# taz.de -- Nach der Wahl in Großbritannien: Opposition sucht ihre Zukunft
       
       > Nach der bitteren Niederlage müssen sich die geschlagenen Parteien neu
       > orientieren. Gegen die Tories gibt es erste Proteste.
       
 (IMG) Bild: Keine Cameron-Fans: Proteste in der Downing Street.
       
       DUBLIN taz | „Zurück in die Mitte“, so lautet Tony Blairs Empfehlung nach
       der verheerenden Wahlniederlage der Labour Party bei den britischen
       [1][Parlamentswahlen am Donnerstag]. Der erfolgreichste Labour-Politiker
       aller Zeiten, der drei Mal die Wahlen gewann, gibt Ed Milibands
       „Links-von-der-Mitte-Politik“ die Schuld am schlechtesten Wahlergebnis von
       Labour seit fast 30 Jahren. Die Partei erhielt 100 Sitze weniger als die
       Tories, die völlig unerwartet eine absolute Mehrheit gewannen. Blair
       betonte, dass nur eine unternehmerfreundliche Politik und radikale Reformen
       des öffentlichen Dienstes die Partei wieder wählbar machten – New Labour
       eben.
       
       Nach dem Rücktritt von Miliband geht es für Labour zunächst darum, einen
       neuen Parteichef zu wählen. Favorit für den Posten ist Andy Burnham. Er war
       Gesundheitsminister unter Gordon Brown. Nach dessen Rücktritt 2010 wollte
       er schon einmal Labour-Chef werden, landete aber abgeschlagen auf dem
       vierten Platz. Möglicherweise kehrt auch ein anderer Miliband zurück: Eds
       Bruder David, der 2010 knapp unterlag.
       
       Premierminister David Cameron bastelt derweilen an seinem neuen Kabinett.

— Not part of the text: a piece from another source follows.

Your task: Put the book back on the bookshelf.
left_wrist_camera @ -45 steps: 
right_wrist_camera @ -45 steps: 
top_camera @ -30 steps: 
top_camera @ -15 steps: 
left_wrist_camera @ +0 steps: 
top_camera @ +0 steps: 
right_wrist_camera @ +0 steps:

       Schatzkanzler George Osborne, Außenminister Philip Hammond, Innenministerin
       Theresa May und Verteidigungsminister Michael Fallon bleiben im Amt, der
       frühere Bildungsminister Michael Gove wird Justizminister. Die restlichen
       Posten wird Cameron in den nächsten Tagen füllen. Der bisherige
       stellvertretende Premierminister Nick Clegg, der nach dem Absturz seiner
       Liberalen Demokraten als Parteichef zurückgetreten ist, wird wohl nicht
       ersetzt, stattdessen wird Osborne „Erster Minister“.
       
       Cameron umriss in seiner Rede nach der Wahl seine Prioritäten für die
       Regierungserklärung am 27. Mai. Zunächst will er das unvereinigte
       Königreich wieder vereinigen. Er will dem schottischen Parlament weitere
       Befugnisse zugestehen. So soll es die Einkommensteuer für Schottland
       festlegen dürfen. Im Gegenzug werden die schottischen Abgeordneten vom
       Votum ausgeschlossen, wenn es beim Haushaltsplan für das nächste Jahr um
       die englische Einkommensteuer geht. Cameron bestätigte, dass er die Chefin
       der Scottish National Party (SNP), Nicola Sturgeon, so bald wie möglich
       treffen möchte. Die SNP hatte in Schottland 56 von 59 Sitzen abgeräumt.
       
       ## Gegen Einschnitte ins Sozialsystem
       
       Außerdem wird er mit den nordirischen Unionisten reden. Cameron verfügt im
       neuen Parlament nur über eine Mehrheit von 8 Mandaten, da der
       Unterhauspräsident neutral ist und die nordirische Republikanerpartei Sinn
       Féin ihre 4 Sitze nicht einnimmt. In Anbetracht seiner rebellischen
       Hinterbänkler könnte Cameron bisweilen auf die Stimmen der 10
       unionistischen Abgeordneten angewiesen sein.
       
       Die Tories werden die angekündigten Kürzungen vornehmen, um die hohen
       Staatsschulden zu verringern. Es geht um Einsparungen von zwölf Milliarden
       Pfund. Das bedeutet Einschnitte von fünf Prozent pro Jahr bis 2018 – das
       ist doppelt so viel wie in den vergangenen fünf Jahren. Dagegen kam es am
       Samstag in London zu Protesten. Demonstranten bewarfen Polizisten mit
       Rauchbomben, Flaschen und Dosen. Direkt in der Nähe der Downing Street, dem
       Wohnsitz des Premierministers, kam es zu Handgreiflichkeiten. Insgesamt
       nahmen die Beamten 17 Menschen fest.